Learning a second language opens up new opportunities. In fact, the personal development that occurs when learning a foreign language should be highlighted in addition to its economic benefits, particularly in an anglophone province.
Just in time for Le Mois de la Francophonie, on March 3, the federal government of Canada, along with its British Columbian counterpart, announced their commitment to allocate over $13.5 million in support of French teacher recruitment and retention in B.C.
“It is a world language. It is not an insignificant number of people who speak French – it takes you to so many places,” says Nancy Taylor, the president of Canadian Parents for French B.C.
This pledge not only highlights the importance of maintaining French-English bilingualism as part of Canada’s national identity, but it also brings long-standing issues of French teacher shortages to the forefront.
For Taylor, the benefits of learning French cannot be overlooked in an increasingly globalized society.
Reasons behind the French teacher shortage
Just as it is difficult to attract French teachers from out of province to B.C., it is also difficult to encourage more B.C. residents to take up a career in teaching French. The new federal and provincial funding will partly be used to increase enrollment in teaching programs that specialize in French education. To better understand why there has been a longstanding French teacher shortage, we must look at the causes, which for Taylor, are largely economical.
“The teacher shortage isn’t a B.C. problem, not even a Canadian problem. It’s a worldwide problem. It is competitive to attract people here,” says Taylor.
Taylor points out the province is struggling in this competition partly due to its high cost of living and challenges with finding accommodations, particularly in urban centers. Yet, recruitment and training are only two aspects of this issue. The question of how to retain the French teachers who do answer the call and move to B.C. remains.
“Let’s say you do get that person to come out. There could be potential there for people to just be so homesick,” adds Taylor.
Learning French does indeed have measurable benefits, says Taylor, in the form of increased employment prospects, broader social circles and heightened cultural awareness even in a largely anglophone province.

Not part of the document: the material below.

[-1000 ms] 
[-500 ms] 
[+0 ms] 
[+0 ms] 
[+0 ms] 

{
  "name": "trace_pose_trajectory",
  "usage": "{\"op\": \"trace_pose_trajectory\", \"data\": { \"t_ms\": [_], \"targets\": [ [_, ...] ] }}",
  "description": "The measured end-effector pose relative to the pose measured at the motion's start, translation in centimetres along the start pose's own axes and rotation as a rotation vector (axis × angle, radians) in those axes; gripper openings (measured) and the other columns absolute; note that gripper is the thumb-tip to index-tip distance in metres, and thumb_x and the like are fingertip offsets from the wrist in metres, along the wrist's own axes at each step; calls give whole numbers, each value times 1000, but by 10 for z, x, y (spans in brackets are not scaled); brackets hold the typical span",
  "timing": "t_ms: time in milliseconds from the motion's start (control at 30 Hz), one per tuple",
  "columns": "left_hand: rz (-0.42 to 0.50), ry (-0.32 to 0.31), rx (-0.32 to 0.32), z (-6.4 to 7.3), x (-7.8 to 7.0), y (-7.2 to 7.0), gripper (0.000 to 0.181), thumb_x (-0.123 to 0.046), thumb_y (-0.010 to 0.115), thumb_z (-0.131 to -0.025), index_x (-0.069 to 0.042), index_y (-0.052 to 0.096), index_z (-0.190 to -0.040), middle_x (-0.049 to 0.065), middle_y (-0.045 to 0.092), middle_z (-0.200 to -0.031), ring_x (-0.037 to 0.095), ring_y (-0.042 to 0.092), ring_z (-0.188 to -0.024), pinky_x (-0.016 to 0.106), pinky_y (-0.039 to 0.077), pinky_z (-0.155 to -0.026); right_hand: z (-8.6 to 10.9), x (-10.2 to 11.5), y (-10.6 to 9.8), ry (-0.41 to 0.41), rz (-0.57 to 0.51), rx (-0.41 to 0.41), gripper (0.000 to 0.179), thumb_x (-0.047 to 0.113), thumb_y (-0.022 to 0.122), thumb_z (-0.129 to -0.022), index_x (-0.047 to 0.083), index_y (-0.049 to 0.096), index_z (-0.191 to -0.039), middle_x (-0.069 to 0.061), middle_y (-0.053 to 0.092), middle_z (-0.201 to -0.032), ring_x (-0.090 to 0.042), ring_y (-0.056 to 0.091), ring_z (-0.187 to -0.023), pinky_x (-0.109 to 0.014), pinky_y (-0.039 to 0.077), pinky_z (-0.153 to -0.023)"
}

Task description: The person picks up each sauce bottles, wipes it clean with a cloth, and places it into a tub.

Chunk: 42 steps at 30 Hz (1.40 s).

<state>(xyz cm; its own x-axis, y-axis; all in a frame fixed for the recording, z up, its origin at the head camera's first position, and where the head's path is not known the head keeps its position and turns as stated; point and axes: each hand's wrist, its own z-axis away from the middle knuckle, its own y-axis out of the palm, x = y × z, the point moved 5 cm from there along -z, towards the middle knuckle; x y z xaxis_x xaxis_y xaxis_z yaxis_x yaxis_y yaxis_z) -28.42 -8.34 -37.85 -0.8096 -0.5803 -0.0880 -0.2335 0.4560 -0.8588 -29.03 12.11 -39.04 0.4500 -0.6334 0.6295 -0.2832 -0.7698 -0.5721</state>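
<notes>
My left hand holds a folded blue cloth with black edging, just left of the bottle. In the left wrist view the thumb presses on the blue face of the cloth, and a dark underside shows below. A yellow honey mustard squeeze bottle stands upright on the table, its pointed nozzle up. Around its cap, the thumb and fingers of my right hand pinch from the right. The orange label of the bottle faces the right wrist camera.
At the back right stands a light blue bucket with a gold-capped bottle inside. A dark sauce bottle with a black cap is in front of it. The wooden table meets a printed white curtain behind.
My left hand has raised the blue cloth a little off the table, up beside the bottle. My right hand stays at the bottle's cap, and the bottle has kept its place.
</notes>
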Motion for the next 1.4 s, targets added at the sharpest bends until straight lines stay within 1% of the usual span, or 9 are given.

Yet, despite these widely known advantages, British Columbia still has slightly lower rates of French language enrollment compared to the national average.
“My English became much better after studying French, more aware of syntax, verbs, subject, predicates,” says Taylor.
According to data from the Provincial and Territorial Ministries of Education, only nine per cent of eligible British Columbian students were enrolled in French Immersion while 32.7 per cent were taking classes in Core French during the 2020-2021 school year. These numbers have remained largely unchanged since 2018.
In comparison, the same report shows 11.9 per cent of all eligible students in Canada, excluding Quebec, enrolled in French immersion and 33.4 per cent in core French in 2020-2021. Meanwhile, the maritime provinces have steadily maintained higher rates of French language enrollment.
The fact that these provinces tend to lean more francophone than British Columbia, and hence, provide more incentive for parents to enrol their kids in French programs can explain this difference. However, the ability to find work or carry out daily life tasks are not the only factors behind the desire to learn a new language.
“It has been proven that the mental flexibility that comes with learning a language is significant – a gift that lasts a lifetime,” says Taylor.
Efforts to retain French teachers
With these challenges in mind, Canadian Parents for French B.C. have started an initiative called L’accueil chaleureux: New French Teacher Welcome Project. By helping French teachers at the beginning of their careers build a social community and providing opportunities for cultural exchange, this project aims to increase retention rates.
“It is a really great project in that it addresses one of those intangibles that may not have made it onto the radar on why people don’t stick around,” says Taylor. “This project is an actual connection with the teachers, getting those volunteer chapter people together with the teachers, creating a rapport so that the teacher right off the bat feels that someone is here.”
In addition to social connections, the second aspect of this project encourages teachers to develop a French cultural event in their settled communities. According to Taylor, the warmth of local friendships and opportunity to contribute to their new homes may just be the anchor that helps retain these teachers.
Despite the many challenges, programs like L’accueil chaleureux provide hope for the future of French language education in BC.
The B.C. recruitment/retention funds will be distributed amongst various school districts, post-secondary institutions, professional organizations and French advocacy groups.
Amongst the list of recipients who welcome this announcement are Simon Fraser University, the University of British Columbia, British Columbia Language Coordination Association, Make a Future and Canadian Parents for French , a volunteer-run organization with a mandate of promoting French-English bilingualism and cultural harmony.
With over 10, 000 members, Canadian Parents for French B.C. has been integral to promoting French language opportunities in B.C. and Yukon, notably through their Concours d’art oratoire, a French public speaking competition for youth, and French immersion teacher recognition awards program.